What does the tide mean?

Tides have two meanings:

1. Tidal head was originally a Chinese word, meaning the peak of the tide, which was taken from Dou Chang's poem Looking North at Night in the Tang Dynasty.

2. Individual places indicate the most fashionable and unrestrained young people, neutral.

3. In the network vocabulary, it also refers to the embodiment of the trend.

There is a poem, "It's time to sail and set sail." It contains a "tidal head".

This means it's time to move on. We should seize this opportunity and do something.

Extended data:

Su Shi, a poet in the Song Dynasty, also used the word "tidal head" in "Five Wonders of Watching Tides on August 15th".

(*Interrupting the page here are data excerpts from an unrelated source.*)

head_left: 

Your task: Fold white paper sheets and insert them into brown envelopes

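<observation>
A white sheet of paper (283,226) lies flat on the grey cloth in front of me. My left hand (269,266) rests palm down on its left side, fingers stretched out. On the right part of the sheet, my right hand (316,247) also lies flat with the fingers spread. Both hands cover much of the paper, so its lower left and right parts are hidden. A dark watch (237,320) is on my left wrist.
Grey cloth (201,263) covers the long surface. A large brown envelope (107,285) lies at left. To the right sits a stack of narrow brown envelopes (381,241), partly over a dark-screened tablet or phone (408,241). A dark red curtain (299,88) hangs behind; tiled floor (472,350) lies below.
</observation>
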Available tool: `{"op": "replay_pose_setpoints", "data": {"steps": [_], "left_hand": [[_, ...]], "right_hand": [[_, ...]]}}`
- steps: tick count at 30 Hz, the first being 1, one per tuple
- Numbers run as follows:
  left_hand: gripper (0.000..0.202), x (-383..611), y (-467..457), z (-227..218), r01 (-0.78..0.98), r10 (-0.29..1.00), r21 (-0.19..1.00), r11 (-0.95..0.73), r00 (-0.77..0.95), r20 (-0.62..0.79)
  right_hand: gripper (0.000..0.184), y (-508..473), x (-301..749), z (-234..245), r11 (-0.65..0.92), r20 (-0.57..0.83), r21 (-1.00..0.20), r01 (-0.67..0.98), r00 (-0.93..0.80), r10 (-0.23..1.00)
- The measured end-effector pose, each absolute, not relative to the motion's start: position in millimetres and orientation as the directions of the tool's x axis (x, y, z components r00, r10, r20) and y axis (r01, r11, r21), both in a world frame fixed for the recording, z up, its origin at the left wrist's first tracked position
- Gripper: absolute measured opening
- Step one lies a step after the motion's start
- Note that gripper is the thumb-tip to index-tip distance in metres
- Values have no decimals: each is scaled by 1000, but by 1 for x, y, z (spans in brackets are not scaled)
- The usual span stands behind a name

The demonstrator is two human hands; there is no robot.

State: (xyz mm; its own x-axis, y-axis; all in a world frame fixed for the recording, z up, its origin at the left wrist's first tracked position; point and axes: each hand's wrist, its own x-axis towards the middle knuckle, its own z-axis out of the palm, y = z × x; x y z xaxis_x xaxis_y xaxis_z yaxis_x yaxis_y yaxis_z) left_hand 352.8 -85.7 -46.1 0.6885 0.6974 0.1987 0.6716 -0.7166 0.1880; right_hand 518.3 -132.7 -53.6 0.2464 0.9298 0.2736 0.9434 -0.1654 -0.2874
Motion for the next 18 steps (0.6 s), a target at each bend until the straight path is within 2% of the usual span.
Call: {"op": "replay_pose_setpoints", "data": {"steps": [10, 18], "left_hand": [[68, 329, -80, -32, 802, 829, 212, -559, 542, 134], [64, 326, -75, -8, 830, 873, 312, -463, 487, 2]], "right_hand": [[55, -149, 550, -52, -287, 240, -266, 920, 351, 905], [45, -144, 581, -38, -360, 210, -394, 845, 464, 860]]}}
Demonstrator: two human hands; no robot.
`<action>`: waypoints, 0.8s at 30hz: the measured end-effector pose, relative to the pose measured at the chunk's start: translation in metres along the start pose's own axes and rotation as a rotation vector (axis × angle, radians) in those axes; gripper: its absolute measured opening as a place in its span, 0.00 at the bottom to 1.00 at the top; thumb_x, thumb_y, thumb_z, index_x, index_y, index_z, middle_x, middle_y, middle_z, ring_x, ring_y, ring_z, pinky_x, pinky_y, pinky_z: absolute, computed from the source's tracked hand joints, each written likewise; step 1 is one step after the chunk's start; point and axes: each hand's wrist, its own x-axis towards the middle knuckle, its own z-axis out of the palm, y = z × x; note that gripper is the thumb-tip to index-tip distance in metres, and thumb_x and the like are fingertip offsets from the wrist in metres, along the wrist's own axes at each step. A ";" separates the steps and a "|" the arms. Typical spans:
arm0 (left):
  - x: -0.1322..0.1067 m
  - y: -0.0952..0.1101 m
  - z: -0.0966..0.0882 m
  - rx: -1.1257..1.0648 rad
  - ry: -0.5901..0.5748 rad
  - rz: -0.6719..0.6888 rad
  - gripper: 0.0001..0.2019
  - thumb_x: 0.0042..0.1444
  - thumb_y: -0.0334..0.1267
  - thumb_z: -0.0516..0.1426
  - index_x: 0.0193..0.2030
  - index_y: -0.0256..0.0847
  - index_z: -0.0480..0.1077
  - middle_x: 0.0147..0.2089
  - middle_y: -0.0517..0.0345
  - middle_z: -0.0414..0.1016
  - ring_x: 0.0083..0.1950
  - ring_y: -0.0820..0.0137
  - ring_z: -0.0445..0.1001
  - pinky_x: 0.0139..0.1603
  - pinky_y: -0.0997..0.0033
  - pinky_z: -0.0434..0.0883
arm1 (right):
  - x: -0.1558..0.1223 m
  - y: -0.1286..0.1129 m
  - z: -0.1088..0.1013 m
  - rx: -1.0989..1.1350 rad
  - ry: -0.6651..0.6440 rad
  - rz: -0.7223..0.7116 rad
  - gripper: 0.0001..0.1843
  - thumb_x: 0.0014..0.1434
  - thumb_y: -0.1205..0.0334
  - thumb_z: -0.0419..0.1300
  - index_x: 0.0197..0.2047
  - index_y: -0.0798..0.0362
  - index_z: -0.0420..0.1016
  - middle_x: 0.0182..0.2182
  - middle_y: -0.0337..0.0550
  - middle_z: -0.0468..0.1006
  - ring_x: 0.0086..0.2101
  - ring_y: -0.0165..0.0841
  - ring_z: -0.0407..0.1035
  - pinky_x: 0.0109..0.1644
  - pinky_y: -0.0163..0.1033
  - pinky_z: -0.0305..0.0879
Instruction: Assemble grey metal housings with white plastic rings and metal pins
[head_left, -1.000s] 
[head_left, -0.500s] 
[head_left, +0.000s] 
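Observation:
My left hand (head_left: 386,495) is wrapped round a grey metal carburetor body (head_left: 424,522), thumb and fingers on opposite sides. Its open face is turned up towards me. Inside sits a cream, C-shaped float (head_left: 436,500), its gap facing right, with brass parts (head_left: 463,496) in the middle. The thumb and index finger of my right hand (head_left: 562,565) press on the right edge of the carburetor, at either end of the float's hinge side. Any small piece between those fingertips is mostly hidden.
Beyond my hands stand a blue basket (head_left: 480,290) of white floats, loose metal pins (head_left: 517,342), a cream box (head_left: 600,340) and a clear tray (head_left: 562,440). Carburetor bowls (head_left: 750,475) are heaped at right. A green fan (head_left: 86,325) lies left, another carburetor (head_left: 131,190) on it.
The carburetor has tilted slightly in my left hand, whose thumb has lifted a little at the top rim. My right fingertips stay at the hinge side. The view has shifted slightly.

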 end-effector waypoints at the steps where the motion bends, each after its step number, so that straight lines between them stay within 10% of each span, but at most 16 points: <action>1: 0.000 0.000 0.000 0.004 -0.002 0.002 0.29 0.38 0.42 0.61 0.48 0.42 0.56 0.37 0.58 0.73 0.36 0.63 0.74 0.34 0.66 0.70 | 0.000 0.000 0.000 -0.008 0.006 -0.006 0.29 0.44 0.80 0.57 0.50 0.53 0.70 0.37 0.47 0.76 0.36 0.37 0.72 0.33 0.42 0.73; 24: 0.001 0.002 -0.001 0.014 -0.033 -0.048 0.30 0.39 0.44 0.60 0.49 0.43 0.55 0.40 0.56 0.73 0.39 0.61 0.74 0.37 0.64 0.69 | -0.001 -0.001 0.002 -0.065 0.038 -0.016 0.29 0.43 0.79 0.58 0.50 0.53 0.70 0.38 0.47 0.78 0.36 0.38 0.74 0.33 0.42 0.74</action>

Want to know how high the tide is? The mountains were muddy in the waves. It means knowing how high the tide is, even the mountains are completely swallowed up by the waves.

These five poems about the tides in Qiantang were written by Su Shi at the Mid-Autumn Festival in the sixth year of Xining, Song Shenzong (1073), and the author was a judge in Hangzhou at that time. Every year from August 15 to 18 of the lunar calendar, the tide surges, which is more peculiar than usual. The tide is like Malik galloping, and the mountains fly away, which is shocking. Poets of all ages have many poems. Su Shi's Seven Wonders Group is one of his representative works.